▶ **GOAL OF THE EXERCISE**: Set down the whole listing verbatim.

▶ **DATA SECTION**:
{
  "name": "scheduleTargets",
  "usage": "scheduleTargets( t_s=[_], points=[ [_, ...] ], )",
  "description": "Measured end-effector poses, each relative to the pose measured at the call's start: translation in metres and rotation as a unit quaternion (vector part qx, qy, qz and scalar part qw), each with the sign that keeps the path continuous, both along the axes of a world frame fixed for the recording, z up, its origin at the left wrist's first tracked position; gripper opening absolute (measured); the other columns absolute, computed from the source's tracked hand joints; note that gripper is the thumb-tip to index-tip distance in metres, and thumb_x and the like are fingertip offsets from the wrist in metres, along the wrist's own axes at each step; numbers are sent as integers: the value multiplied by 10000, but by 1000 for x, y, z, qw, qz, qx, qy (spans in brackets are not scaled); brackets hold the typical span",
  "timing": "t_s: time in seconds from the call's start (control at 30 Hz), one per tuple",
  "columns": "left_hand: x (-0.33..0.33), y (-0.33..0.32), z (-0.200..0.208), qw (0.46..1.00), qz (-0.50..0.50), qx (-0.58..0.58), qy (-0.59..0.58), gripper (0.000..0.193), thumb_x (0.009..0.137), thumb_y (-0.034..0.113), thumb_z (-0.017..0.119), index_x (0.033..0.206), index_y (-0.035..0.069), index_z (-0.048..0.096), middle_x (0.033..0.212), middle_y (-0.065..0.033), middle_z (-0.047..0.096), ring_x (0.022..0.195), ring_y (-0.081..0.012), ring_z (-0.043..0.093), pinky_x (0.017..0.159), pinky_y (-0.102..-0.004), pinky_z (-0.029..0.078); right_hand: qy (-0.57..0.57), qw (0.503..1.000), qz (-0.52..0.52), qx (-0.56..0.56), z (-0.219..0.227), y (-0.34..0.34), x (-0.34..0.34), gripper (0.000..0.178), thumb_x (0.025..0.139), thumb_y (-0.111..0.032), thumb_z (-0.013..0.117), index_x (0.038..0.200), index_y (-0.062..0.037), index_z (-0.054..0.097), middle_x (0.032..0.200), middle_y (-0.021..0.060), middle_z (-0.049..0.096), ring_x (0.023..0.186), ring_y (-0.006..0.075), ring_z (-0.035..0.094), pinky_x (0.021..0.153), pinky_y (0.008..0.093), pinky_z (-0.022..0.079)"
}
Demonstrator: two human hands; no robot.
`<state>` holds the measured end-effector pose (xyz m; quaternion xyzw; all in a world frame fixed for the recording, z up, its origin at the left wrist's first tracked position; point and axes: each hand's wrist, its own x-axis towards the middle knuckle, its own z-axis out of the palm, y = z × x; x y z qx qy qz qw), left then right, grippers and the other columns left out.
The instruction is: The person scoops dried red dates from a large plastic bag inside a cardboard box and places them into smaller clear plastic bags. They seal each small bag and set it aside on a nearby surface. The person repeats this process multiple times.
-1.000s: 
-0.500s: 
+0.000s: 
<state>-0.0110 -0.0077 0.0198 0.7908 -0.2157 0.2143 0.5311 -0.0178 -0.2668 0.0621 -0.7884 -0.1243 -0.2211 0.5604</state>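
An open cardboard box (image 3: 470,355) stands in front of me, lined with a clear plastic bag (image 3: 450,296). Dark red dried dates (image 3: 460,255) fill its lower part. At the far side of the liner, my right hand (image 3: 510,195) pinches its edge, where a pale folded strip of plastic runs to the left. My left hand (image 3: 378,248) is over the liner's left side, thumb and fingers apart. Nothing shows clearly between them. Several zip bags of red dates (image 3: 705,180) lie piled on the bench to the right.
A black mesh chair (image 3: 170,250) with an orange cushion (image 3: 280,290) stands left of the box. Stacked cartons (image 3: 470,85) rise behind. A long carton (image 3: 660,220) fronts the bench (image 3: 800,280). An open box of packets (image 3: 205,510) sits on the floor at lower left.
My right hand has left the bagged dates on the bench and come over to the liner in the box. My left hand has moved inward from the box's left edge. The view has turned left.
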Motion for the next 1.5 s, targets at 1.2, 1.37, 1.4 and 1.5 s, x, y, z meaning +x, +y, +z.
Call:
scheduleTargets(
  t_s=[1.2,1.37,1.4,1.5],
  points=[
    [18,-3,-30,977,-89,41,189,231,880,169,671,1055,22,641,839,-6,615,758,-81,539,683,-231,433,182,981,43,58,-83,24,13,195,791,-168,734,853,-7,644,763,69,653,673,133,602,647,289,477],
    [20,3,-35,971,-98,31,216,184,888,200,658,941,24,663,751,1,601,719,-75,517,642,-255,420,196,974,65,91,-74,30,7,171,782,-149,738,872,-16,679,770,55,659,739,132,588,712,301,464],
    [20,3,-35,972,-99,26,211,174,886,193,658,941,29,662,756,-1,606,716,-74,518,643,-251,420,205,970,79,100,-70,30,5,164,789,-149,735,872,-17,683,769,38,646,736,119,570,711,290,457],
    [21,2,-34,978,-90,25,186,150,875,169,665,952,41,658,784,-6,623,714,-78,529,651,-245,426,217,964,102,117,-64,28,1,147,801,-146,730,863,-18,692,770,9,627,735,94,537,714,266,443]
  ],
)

▶ **OUTPUT FOR THIS TASK**:
{
  "name": "scheduleTargets",
  "usage": "scheduleTargets( t_s=[_], points=[ [_, ...] ], )",
  "description": "Measured end-effector poses, each relative to the pose measured at the call's start: translation in metres and rotation as a unit quaternion (vector part qx, qy, qz and scalar part qw), each with the sign that keeps the path continuous, both along the axes of a world frame fixed for the recording, z up, its origin at the left wrist's first tracked position; gripper opening absolute (measured); the other columns absolute, computed from the source's tracked hand joints; note that gripper is the thumb-tip to index-tip distance in metres, and thumb_x and the like are fingertip offsets from the wrist in metres, along the wrist's own axes at each step; numbers are sent as integers: the value multiplied by 10000, but by 1000 for x, y, z, qw, qz, qx, qy (spans in brackets are not scaled); brackets hold the typical span",
  "timing": "t_s: time in seconds from the call's start (control at 30 Hz), one per tuple",
  "columns": "left_hand: x (-0.33..0.33), y (-0.33..0.32), z (-0.200..0.208), qw (0.46..1.00), qz (-0.50..0.50), qx (-0.58..0.58), qy (-0.59..0.58), gripper (0.000..0.193), thumb_x (0.009..0.137), thumb_y (-0.034..0.113), thumb_z (-0.017..0.119), index_x (0.033..0.206), index_y (-0.035..0.069), index_z (-0.048..0.096), middle_x (0.033..0.212), middle_y (-0.065..0.033), middle_z (-0.047..0.096), ring_x (0.022..0.195), ring_y (-0.081..0.012), ring_z (-0.043..0.093), pinky_x (0.017..0.159), pinky_y (-0.102..-0.004), pinky_z (-0.029..0.078); right_hand: qy (-0.57..0.57), qw (0.503..1.000), qz (-0.52..0.52), qx (-0.56..0.56), z (-0.219..0.227), y (-0.34..0.34), x (-0.34..0.34), gripper (0.000..0.178), thumb_x (0.025..0.139), thumb_y (-0.111..0.032), thumb_z (-0.013..0.117), index_x (0.038..0.200), index_y (-0.062..0.037), index_z (-0.054..0.097), middle_x (0.032..0.200), middle_y (-0.021..0.060), middle_z (-0.049..0.096), ring_x (0.023..0.186), ring_y (-0.006..0.075), ring_z (-0.035..0.094), pinky_x (0.021..0.153), pinky_y (0.008..0.093), pinky_z (-0.022..0.079)"
}
Demonstrator: two human hands; no robot.
`<state>` holds the measured end-effector pose (xyz m; quaternion xyzw; all in a world frame fixed for the recording, z up, its origin at the left wrist's first tracked position; point and axes: each hand's wrist, its own x-axis towards the middle knuckle, its own z-axis out of the palm, y = z × x; x y z qx qy qz qw), left then right, grippers and the other columns left out.
The instruction is: The person scoops dried red dates from a large plastic bag inside a cardboard box and places them into smaller clear plastic bags. They seal each small bag and set it aside on a nearby surface. The person repeats this process multiple times.
-1.000s: 
-0.500s: 
+0.000s: 
<state>-0.0110 -0.0077 0.0198 0.7908 -0.2157 0.2143 0.5311 -0.0178 -0.2668 0.0621 -0.7884 -0.1243 -0.2211 0.5604</state>
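An open cardboard box (image 3: 470,355) stands in front of me, lined with a clear plastic bag (image 3: 450,296). Dark red dried dates (image 3: 460,255) fill its lower part. At the far side of the liner, my right hand (image 3: 510,195) pinches its edge, where a pale folded strip of plastic runs to the left. My left hand (image 3: 378,248) is over the liner's left side, thumb and fingers apart. Nothing shows clearly between them. Several zip bags of red dates (image 3: 705,180) lie piled on the bench to the right.
A black mesh chair (image 3: 170,250) with an orange cushion (image 3: 280,290) stands left of the box. Stacked cartons (image 3: 470,85) rise behind. A long carton (image 3: 660,220) fronts the bench (image 3: 800,280). An open box of packets (image 3: 205,510) sits on the floor at lower left.
My right hand has left the bagged dates on the bench and come over to the liner in the box. My left hand has moved inward from the box's left edge. The view has turned left.
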Motion for the next 1.5 s, targets at 1.2, 1.37, 1.4 and 1.5 s, x, y, z meaning +x, +y, +z.
Call:
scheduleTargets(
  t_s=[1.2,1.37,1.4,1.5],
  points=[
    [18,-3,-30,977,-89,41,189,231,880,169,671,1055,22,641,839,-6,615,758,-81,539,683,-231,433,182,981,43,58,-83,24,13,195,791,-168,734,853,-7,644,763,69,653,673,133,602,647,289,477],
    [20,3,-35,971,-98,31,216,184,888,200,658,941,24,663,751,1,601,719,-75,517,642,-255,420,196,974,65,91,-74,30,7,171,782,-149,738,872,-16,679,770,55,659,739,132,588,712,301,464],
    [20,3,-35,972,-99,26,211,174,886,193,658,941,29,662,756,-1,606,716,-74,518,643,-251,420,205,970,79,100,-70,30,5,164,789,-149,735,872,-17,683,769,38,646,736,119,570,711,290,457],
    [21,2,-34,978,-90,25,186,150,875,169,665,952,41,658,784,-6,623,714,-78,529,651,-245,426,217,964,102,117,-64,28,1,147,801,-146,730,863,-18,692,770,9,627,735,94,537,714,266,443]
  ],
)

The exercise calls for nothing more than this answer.